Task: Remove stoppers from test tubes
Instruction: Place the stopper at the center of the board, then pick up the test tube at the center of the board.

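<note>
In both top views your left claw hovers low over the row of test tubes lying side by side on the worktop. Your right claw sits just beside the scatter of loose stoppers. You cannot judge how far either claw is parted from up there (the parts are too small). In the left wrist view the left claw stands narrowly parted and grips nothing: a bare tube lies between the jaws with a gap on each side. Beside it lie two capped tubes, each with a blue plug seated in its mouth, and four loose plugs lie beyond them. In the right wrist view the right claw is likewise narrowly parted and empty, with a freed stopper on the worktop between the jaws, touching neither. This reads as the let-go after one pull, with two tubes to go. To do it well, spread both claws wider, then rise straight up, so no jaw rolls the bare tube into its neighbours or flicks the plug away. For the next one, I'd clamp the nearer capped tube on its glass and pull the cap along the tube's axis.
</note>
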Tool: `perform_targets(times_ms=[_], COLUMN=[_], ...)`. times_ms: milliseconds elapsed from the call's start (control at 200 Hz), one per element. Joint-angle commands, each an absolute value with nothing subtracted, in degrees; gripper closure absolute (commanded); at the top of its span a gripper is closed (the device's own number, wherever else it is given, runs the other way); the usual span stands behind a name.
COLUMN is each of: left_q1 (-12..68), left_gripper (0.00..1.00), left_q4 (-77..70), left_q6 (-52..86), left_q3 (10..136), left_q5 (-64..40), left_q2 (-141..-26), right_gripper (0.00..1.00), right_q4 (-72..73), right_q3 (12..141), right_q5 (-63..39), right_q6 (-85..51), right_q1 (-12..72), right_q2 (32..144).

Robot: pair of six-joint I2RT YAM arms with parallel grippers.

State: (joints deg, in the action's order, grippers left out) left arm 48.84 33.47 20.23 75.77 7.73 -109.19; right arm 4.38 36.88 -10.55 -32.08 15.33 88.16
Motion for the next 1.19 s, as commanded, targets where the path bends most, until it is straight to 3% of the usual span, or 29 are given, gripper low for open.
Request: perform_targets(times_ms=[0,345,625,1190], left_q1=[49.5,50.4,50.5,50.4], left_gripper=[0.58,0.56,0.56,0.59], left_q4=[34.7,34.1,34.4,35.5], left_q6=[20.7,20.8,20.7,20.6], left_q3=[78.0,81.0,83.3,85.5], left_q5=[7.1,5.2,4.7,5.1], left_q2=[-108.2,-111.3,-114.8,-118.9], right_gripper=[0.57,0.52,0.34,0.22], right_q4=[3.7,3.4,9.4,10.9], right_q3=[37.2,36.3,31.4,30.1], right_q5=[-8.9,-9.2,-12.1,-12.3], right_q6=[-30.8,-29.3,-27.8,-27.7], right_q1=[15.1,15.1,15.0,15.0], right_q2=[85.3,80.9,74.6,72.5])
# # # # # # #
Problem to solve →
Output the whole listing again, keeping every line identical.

Solution below →
Task: Remove stoppers from test tubes
Instruction: Place the stopper at the center of the board, then pick up the test tube at the center of the board.

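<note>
In both top views your left claw hovers low over the row of test tubes lying side by side on the worktop. Your right claw sits just beside the scatter of loose stoppers. You cannot judge how far either claw is parted from up there (the parts are too small). In the left wrist view the left claw stands narrowly parted and grips nothing: a bare tube lies between the jaws with a gap on each side. Beside it lie two capped tubes, each with a blue plug seated in its mouth, and four loose plugs lie beyond them. In the right wrist view the right claw is likewise narrowly parted and empty, with a freed stopper on the worktop between the jaws, touching neither. This reads as the let-go after one pull, with two tubes to go. To do it well, spread both claws wider, then rise straight up, so no jaw rolls the bare tube into its neighbours or flicks the plug away. For the next one, I'd clamp the nearer capped tube on its glass and pull the cap along the tube's axis.
</note>
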Tool: `perform_targets(times_ms=[_], COLUMN=[_], ...)`. times_ms: milliseconds elapsed from the call's start (control at 200 Hz), one per element. Joint-angle commands, each an absolute value with nothing subtracted, in degrees; gripper closure absolute (commanded); at the top of its span a gripper is closed (the device's own number, wherever else it is given, runs the other way); the usual span stands behind a name.
COLUMN is each of: left_q1 (-12..68), left_gripper (0.00..1.00), left_q4 (-77..70), left_q6 (-52..86), left_q3 (10..136), left_q5 (-64..40), left_q2 (-141..-26), right_gripper (0.00..1.00), right_q4 (-72..73), right_q3 (12..141), right_q5 (-63..39), right_q6 (-85..51), right_q1 (-12..72), right_q2 (32..144).

Robot: pair of six-joint I2RT YAM arms with parallel grippers.

State: (joints deg, in the action's order, grippers left out) left arm 48.84 33.47 20.23 75.77 7.73 -109.19; right arm 4.38 36.88 -10.55 -32.08 15.33 88.16
Motion for the next 1.19 s, as commanded, targets where the path bends most, until it is straight to 3% of the usual span, or 29 are given, gripper low for open.
Request: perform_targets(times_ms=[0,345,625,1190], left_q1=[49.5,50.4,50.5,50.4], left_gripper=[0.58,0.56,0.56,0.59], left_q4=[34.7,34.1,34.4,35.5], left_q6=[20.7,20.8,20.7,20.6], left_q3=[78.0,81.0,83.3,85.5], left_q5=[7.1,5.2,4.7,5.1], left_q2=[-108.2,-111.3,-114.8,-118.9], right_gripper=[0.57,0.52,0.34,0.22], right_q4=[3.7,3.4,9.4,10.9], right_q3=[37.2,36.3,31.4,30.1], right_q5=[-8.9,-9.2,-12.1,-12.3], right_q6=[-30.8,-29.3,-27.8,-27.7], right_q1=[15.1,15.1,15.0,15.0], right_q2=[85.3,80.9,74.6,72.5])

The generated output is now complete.